Was he presenting his own opinions, or was he writing a satirical piece? There is a difference between writing, “I, Chip Tsao, think the Philippines is a nation of servants,” and putting those words in someone’s mouth for effect, which is what satire is. It seemed to me that what he was trying to do, is to put on paper what you or I might do when making fun of someone by assuming the character of an exaggerated blowhard. This assumes, of course, that the reader knows he does this on a regular basis; a flawed assumption as it turned out (would it have been different if every single statement that caused Filipinos offense, was attributed to a fictional character who employed a Filipina? Perhaps; it might also have given Tsao a way out).

Was the point of the piece to slander Filipinos or to take Tsao’s fellow Chinese to task? I thought that his main purpose was to paint a highly unflattering picture of his fellow Chinese as cowardly chauvinists who wouldn’t dare tangle with anyone except the Filipinos, and only because the Filipinos happened to be in a financially dependent situation.

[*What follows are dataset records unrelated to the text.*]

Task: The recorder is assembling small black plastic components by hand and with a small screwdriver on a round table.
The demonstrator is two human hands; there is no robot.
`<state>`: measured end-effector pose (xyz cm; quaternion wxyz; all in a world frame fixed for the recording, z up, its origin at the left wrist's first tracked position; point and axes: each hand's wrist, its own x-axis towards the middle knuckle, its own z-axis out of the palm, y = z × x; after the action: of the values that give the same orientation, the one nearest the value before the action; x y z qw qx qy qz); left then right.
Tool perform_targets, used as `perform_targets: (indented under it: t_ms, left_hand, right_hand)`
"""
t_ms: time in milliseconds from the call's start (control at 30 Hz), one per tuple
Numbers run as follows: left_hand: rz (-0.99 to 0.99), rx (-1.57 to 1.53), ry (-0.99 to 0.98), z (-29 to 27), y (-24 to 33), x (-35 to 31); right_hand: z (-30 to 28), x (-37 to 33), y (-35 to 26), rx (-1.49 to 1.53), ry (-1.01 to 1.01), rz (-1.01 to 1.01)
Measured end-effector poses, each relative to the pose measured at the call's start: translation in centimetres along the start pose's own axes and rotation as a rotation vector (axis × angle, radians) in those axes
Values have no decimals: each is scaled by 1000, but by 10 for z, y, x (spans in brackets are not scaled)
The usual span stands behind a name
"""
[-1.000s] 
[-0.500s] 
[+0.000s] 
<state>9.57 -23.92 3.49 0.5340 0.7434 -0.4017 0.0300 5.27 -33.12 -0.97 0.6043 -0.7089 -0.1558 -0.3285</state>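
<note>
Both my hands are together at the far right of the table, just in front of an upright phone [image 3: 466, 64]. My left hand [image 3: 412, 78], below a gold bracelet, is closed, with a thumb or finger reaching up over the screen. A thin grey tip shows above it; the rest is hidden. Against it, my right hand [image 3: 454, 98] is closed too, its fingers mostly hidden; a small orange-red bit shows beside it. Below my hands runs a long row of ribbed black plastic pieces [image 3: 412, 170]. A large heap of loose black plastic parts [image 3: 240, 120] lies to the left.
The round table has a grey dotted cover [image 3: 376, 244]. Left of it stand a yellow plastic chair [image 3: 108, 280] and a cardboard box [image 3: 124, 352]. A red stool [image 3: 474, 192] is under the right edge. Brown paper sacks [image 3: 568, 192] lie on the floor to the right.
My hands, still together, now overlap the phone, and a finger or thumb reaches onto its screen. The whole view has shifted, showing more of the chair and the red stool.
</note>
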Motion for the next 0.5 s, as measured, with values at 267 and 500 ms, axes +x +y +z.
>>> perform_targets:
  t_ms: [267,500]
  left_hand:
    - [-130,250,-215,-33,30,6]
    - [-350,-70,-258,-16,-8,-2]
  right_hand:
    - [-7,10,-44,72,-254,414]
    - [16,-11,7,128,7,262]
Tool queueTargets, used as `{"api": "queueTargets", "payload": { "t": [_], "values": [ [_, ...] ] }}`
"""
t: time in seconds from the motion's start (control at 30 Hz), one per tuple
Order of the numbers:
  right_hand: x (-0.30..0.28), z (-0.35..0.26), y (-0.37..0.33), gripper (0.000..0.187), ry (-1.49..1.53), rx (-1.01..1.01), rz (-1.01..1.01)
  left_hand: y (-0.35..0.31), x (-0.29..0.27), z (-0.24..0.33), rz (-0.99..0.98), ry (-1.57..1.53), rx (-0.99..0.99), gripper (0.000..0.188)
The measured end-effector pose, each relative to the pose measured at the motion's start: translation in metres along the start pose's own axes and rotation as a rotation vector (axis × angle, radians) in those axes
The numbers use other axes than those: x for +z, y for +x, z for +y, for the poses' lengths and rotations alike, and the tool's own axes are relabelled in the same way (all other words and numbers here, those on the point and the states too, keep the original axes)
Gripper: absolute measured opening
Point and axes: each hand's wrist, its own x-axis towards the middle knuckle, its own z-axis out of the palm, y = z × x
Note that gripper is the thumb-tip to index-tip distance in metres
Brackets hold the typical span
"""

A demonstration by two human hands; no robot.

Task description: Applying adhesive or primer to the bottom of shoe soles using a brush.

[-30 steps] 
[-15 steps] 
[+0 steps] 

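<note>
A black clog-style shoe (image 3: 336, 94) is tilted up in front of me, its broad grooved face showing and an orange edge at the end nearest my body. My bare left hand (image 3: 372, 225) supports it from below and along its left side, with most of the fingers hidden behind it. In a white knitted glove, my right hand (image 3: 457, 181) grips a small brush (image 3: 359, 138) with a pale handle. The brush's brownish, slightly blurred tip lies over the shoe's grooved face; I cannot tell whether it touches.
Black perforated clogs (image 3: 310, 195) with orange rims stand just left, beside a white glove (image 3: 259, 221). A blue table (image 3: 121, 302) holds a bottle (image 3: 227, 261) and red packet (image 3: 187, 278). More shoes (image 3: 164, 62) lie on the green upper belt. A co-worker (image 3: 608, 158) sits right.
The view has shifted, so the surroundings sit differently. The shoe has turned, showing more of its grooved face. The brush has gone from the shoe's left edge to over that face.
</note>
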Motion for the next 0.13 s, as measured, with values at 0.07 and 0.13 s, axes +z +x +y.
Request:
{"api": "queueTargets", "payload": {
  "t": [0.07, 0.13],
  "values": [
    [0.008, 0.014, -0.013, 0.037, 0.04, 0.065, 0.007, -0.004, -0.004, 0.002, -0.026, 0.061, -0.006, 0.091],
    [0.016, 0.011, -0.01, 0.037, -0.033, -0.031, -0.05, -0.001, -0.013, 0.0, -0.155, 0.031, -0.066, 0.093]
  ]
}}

Chip Tsao in blowhard mode, doesn’t dare question the Russians but happily picks on Filipinos, as do all his household-help-employing Chinese chums. The picture he paints of these employers is a disgraceful one: they have no problems with underpaying and overworking Filipinos, and then they castigate them for daring to assert their country’s sovereignty; the treatment he describes is fully in keeping with the brainwashing and bullying the Chinese themselves endured during Mao’s Cultural Revolution.

The whole thing is an indictment of the false sense of superiority of modern-day, wealthy Chinese, who forget, not so long ago, “No dogs and Chinese” signs were posted in Hong Kong (similar signs were posted in Manila), that once upon a time the Chinese provided coolie labor for the world, and that poverty was endemic in Hong Kong and all of China not so long ago, either.

I don’t know if I’d go as far as Indolent Indio, who says Tsao’s on our side; I would definitely go as far as to point out his primary target was his fellow Chinese; that he took them to task for acting like the kind of arrogant Western colonizers the Chinese used to hate; and what’s worse, they’re being prejudiced to fellow Asians while the Chinese remain meek in the face of say, the Russians. What I think happened was that he failed to consider that not everyone would consider his portrayal of a Filipina as either warranted or permissible. Connie Veneracion, pointing to this piece, doesn’t think Tsao holds Filipinos in affection; I think the most he did was simply to make a nod at the wretched working conditions of many Filipinos but that from first to last, the main focus of his attentions -because they are also his readers- are his fellow Chinese.

But this was the root of my folly: to step into his shoes, to the extent that what took over was a feeling of solidarity as a writer, forgetting my first duty to always uphold solidarity with my countrymen. In the end, much as I happen to feel positive about anyone who dares to challenge his fellow Chinese and their monolithic, increasingly aggressive state, that is Tsao’s fight and not mine.